• What is required: Among the lines below, the one containing "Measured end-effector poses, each" opens the range and the one containing "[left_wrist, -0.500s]" closes it. Print that range exactly, without the pictures.
########
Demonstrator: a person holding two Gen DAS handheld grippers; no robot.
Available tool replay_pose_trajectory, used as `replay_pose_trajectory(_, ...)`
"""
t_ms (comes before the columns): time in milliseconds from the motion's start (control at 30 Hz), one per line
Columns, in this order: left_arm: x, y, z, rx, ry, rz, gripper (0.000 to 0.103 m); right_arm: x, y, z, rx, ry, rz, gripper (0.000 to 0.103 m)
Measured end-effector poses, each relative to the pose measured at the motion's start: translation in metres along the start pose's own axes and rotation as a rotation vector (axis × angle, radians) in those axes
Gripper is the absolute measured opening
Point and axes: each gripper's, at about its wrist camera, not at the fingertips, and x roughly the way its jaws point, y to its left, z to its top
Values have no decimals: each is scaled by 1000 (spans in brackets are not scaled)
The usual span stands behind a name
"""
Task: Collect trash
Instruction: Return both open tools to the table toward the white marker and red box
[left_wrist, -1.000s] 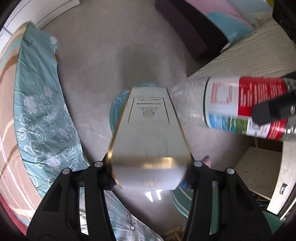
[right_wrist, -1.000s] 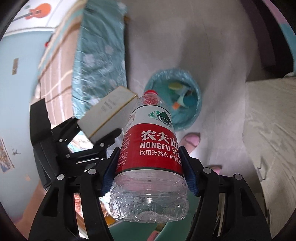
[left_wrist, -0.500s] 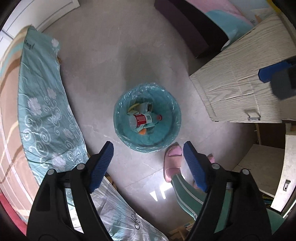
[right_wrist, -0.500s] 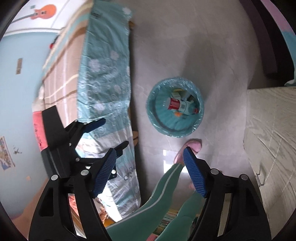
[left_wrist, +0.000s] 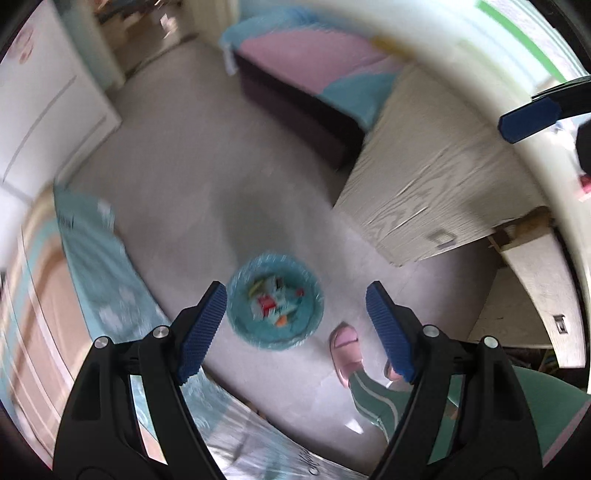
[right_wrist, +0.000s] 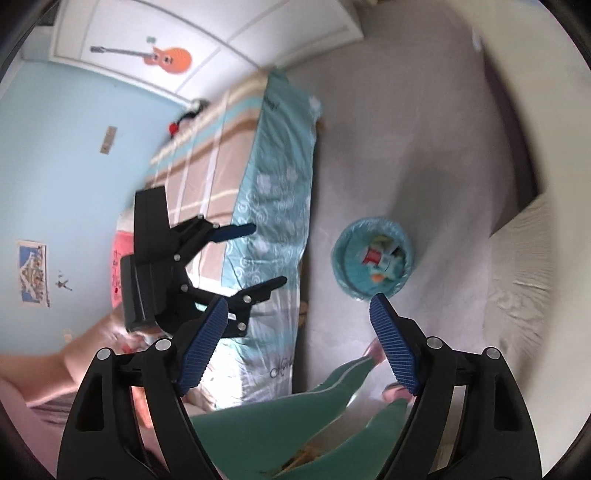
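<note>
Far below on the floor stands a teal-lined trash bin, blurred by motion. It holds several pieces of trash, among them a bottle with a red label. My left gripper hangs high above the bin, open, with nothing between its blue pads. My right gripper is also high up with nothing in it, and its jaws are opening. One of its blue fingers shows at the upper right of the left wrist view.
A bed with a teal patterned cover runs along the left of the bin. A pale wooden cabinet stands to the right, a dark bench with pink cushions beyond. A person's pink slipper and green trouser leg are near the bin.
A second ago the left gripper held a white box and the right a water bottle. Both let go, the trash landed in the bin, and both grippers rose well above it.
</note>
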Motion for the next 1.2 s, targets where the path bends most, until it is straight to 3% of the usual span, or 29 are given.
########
• Response to this exercise:
Measured end-effector poses, each relative to the pose measured at the motion's start: translation in metres along the start pose's own axes and rotation as a rotation vector (axis × angle, radians) in those axes
Gripper is the absolute measured opening
Point and axes: each gripper's, at about its wrist camera, not at the fingertips, and x roughly the way its jaws point, y to its left, z to its top
Values have no decimals: each is scaled by 1000 (spans in brackets are not scaled)
The usual span stands behind a name
"""
Task: Collect trash
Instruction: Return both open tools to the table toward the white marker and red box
[left_wrist, -1.000s] 
[right_wrist, -1.000s] 
[left_wrist, -0.500s] 

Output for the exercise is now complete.